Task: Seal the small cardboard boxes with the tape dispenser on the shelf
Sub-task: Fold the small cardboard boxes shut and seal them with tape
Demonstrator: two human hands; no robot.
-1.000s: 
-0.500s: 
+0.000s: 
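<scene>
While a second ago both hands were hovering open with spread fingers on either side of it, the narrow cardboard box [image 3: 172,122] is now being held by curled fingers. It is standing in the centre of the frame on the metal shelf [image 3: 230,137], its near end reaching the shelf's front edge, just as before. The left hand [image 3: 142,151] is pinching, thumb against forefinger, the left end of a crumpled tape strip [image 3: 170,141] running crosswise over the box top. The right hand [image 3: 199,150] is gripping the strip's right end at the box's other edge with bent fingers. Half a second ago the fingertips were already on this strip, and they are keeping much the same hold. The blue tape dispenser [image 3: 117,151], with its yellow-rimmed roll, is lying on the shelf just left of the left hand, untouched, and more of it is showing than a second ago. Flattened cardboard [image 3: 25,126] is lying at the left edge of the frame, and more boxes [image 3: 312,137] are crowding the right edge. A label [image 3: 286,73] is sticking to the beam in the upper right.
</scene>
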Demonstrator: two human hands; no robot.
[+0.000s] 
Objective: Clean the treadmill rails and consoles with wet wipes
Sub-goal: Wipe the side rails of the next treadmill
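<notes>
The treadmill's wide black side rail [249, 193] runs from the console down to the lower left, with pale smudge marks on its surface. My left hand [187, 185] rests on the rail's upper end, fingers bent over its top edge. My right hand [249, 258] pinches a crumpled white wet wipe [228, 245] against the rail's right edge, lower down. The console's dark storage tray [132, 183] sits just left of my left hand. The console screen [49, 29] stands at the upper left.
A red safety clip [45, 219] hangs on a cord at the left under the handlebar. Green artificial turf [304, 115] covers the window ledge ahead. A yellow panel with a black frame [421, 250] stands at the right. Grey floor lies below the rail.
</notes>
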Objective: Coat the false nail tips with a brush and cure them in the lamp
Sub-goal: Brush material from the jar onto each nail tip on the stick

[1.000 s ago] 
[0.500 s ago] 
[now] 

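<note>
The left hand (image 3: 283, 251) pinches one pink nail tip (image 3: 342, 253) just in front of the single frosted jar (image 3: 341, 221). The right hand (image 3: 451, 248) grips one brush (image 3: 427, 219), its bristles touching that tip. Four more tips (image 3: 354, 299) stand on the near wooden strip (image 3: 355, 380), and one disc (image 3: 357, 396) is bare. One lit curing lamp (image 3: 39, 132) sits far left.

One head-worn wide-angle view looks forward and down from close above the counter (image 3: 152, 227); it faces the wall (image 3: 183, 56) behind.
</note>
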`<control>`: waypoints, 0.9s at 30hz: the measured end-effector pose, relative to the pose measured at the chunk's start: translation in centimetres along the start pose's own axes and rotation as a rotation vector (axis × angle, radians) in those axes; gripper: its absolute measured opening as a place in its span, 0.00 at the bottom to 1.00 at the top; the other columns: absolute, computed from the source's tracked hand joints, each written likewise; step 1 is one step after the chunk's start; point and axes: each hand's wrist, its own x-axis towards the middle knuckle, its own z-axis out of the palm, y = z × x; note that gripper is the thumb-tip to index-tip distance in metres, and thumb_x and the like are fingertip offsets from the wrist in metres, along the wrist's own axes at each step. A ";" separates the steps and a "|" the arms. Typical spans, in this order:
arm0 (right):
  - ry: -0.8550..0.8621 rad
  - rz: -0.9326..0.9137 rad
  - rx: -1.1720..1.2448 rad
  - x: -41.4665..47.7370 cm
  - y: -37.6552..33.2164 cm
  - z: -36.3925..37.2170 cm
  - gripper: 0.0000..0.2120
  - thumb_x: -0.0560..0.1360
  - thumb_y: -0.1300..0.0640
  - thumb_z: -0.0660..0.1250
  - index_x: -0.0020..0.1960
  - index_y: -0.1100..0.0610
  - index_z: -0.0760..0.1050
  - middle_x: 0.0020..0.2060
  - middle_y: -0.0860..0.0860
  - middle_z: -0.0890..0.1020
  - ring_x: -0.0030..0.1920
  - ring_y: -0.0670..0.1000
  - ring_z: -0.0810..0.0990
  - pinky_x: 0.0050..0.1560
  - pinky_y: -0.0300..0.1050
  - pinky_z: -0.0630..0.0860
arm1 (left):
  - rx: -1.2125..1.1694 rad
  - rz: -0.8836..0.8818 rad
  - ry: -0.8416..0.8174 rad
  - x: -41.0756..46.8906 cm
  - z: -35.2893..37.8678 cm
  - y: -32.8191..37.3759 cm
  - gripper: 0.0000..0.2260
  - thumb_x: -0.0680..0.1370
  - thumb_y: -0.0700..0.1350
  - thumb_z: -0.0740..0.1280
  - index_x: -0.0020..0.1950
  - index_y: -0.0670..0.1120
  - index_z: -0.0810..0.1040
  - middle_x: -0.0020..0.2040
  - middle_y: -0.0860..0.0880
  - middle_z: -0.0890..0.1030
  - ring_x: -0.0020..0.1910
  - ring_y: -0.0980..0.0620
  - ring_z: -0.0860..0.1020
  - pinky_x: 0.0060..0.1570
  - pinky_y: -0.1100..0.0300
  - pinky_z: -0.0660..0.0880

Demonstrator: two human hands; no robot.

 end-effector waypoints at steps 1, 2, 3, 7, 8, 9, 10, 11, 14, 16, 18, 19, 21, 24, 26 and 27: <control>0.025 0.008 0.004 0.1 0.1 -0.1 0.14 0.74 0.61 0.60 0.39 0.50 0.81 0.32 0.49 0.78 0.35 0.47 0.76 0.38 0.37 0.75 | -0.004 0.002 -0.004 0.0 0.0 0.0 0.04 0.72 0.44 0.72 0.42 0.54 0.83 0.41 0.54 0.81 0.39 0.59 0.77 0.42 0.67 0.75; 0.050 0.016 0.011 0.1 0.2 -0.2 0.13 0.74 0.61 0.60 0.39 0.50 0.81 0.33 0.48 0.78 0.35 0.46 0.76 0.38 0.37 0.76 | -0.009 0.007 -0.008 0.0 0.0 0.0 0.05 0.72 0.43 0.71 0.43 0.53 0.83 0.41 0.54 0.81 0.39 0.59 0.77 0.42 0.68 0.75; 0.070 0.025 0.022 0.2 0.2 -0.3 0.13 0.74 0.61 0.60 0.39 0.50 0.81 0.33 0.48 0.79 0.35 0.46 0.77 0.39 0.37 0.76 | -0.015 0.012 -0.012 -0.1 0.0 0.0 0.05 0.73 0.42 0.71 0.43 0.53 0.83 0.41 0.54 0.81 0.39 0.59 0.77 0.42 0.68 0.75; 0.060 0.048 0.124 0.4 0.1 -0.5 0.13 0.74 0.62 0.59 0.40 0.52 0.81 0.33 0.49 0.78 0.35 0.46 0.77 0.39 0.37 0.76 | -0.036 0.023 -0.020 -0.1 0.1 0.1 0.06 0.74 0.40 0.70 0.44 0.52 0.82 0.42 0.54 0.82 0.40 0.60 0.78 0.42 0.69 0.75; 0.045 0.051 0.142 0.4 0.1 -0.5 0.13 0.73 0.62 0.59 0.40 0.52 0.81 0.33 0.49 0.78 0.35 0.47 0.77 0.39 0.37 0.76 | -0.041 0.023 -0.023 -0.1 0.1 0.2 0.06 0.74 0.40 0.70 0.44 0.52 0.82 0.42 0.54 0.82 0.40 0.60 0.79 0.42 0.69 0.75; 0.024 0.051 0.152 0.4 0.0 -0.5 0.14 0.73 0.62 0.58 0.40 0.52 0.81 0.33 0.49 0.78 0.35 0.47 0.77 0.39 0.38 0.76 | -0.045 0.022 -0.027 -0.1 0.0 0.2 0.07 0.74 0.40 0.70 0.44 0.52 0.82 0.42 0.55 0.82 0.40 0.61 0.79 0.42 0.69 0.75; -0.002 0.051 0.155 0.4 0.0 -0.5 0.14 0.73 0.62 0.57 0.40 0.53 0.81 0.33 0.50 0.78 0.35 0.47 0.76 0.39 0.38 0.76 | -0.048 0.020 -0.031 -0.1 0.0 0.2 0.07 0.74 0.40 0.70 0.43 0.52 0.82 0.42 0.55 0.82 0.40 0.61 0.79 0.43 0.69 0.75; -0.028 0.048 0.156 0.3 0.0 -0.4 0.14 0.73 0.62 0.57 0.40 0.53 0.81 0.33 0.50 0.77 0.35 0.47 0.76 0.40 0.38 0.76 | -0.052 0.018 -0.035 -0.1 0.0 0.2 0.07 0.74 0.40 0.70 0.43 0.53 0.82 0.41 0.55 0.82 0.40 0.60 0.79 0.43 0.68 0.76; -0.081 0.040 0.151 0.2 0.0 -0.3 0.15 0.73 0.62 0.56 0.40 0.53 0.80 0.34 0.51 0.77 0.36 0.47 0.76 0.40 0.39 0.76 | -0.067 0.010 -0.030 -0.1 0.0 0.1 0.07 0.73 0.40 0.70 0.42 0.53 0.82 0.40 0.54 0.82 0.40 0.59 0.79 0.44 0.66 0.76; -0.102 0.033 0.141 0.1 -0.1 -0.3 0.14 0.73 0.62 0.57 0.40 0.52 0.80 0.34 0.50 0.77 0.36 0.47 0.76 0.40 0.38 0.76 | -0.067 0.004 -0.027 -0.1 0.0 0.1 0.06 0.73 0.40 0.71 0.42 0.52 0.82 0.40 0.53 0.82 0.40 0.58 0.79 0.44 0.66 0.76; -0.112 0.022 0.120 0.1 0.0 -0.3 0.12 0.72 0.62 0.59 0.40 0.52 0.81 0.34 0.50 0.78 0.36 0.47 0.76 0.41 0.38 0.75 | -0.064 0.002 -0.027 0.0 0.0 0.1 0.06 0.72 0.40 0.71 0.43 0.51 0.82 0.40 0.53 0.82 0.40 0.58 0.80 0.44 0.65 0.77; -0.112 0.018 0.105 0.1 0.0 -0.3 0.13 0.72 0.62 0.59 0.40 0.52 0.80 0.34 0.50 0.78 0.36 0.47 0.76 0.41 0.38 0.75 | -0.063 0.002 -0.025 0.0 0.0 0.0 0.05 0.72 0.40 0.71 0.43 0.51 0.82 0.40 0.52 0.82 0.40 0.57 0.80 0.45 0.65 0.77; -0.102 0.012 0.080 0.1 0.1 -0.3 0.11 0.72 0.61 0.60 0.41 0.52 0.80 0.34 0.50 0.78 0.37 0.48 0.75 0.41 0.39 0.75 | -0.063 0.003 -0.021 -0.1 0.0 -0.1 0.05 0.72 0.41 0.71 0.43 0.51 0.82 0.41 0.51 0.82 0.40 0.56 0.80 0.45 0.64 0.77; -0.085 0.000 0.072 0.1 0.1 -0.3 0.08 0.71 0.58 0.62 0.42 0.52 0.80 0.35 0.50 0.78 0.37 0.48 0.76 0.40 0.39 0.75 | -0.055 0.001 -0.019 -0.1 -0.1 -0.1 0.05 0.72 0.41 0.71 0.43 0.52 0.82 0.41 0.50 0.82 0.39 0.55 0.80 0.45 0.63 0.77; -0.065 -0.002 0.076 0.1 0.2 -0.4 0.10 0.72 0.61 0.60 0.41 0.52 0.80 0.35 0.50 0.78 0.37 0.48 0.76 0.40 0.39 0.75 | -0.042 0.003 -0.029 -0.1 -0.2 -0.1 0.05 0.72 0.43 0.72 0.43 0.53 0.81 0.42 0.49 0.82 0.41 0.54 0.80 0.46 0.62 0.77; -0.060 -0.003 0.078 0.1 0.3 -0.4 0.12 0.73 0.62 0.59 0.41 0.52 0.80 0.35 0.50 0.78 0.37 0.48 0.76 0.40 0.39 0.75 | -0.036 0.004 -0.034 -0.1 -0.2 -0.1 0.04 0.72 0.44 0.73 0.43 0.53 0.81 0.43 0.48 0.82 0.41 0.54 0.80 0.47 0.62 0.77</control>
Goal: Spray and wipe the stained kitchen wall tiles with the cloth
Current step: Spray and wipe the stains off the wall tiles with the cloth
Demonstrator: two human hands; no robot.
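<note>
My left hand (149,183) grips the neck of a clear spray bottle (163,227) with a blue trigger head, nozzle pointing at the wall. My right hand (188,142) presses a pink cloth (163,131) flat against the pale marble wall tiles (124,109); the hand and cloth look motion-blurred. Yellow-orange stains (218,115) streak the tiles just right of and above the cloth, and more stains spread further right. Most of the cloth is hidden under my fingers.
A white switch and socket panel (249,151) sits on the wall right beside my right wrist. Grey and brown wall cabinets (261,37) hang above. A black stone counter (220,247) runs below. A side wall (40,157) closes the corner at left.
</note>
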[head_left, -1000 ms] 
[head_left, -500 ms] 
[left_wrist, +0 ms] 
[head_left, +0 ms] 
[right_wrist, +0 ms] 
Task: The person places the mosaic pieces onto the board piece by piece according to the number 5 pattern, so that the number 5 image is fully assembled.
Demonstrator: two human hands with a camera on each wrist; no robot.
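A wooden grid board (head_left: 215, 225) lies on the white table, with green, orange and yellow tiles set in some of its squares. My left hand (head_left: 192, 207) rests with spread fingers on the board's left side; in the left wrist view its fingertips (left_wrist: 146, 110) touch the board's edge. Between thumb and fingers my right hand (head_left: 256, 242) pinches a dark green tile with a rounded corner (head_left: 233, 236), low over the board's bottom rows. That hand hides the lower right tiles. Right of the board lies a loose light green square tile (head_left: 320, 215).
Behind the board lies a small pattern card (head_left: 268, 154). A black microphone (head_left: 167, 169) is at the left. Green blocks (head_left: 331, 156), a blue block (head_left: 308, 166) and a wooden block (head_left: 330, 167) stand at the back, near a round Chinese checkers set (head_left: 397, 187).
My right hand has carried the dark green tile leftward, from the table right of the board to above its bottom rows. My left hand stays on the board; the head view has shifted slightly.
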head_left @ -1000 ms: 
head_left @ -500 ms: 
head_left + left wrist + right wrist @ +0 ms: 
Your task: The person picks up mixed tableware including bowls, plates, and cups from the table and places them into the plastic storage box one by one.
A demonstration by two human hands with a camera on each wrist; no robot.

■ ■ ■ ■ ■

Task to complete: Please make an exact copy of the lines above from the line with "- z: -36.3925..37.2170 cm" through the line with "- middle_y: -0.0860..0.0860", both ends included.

Answer:
  - z: -36.3925..37.2170 cm
  - gripper: 0.0000..0.2120
  - thumb_x: -0.0560..0.1360
  - thumb_y: -0.1300..0.0640
  - thumb_z: -0.0660..0.1250
  - index_x: -0.0020..0.1960
  - index_y: -0.1100..0.0610
  - index_z: -0.0760..0.1050
  - middle_x: 0.0020..0.2060
  - middle_y: -0.0860..0.0860

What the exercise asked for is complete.